Records drawn from a dataset
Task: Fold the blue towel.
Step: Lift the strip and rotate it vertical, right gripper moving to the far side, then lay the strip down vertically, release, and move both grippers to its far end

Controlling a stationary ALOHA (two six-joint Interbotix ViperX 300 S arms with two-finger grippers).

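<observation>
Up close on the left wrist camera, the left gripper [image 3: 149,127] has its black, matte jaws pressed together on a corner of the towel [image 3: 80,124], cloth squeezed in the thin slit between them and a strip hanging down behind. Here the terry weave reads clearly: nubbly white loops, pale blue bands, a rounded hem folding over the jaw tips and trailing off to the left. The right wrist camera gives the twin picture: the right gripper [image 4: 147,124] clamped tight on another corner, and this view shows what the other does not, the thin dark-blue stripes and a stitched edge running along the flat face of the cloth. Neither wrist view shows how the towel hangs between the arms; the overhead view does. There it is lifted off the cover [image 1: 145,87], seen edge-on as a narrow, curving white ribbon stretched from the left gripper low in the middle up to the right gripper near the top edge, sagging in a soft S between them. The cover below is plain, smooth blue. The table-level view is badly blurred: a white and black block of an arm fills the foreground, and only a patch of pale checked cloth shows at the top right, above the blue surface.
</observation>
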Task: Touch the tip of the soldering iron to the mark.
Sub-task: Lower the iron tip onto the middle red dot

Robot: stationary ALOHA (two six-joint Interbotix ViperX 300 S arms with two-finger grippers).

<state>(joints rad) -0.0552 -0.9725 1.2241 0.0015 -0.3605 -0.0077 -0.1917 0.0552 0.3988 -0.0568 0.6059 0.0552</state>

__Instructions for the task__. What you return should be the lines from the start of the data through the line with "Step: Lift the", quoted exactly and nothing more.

__Result__.
Task: Fold the blue towel.
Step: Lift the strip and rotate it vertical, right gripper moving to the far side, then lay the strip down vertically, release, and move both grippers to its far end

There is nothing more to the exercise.